2.2.16 / 486 / Machine Lockup

From: madsen@vijit.com
Date: Mon Jul 31 2000 - 22:47:51 EST


First, I'm sorry if I'm posting to the wrong forum. I do think this is
a kernel issue.

Problem: A machine running 2.2.16 completely locks up
without warning or error message when a key is pressed *after having been up
for a while*. "A while" seems to be more than a couple of hours, but I
don't know an exact time (maybe overnight). Before "a while", the keyboard
works just fine.

Details: This is a machine that normally sits in a corner; normal access
is via network rather than keyboard, so after it's booted, the keyboard
isn't touched. After "a while", if you touch the keyboard, the screen
is unblanked from the screen saver but then then entire machine locks up
with no message. At that point, NO key works and it doesn't respond to
the network; the only recovery is the reset button. (Great fsck test! :-))
If the key pressed happens to be "return", a new "login:" prompt is
displayed before the machine locks. (Assuming it was at "login:" already).

I do not know if pressing a key before "a while" passes prolongs "a while".
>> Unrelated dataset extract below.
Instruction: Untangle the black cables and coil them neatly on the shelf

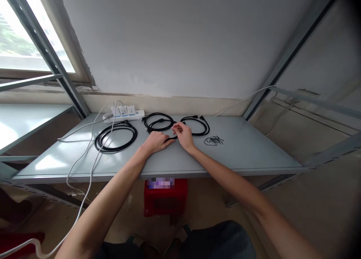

I may be wrong, but I do not believe this is a hardware problem, and I
*hope* that this isn't unique to this machine... It's not heat; everything
else works just fine. It has genuine :-) parity memory, so failing memory
should be detected as such. (BTW, how does Linux handle parity/ECC problems,
anyway?)

I think that this problem (or a similar one) had been discussed on this
list earlier (something about stuck or uncleared keyboard interrupts), but
that it was difficult to reproduce and that everyone thought it was fixed
(this was in an earlier "dot" release). My recollection may be way faulty,
though...

I know that this problem has been there since at least .12, probably
earlier, but I don't remember. (Heh, I think it was ok in 2.0 :-) :-)).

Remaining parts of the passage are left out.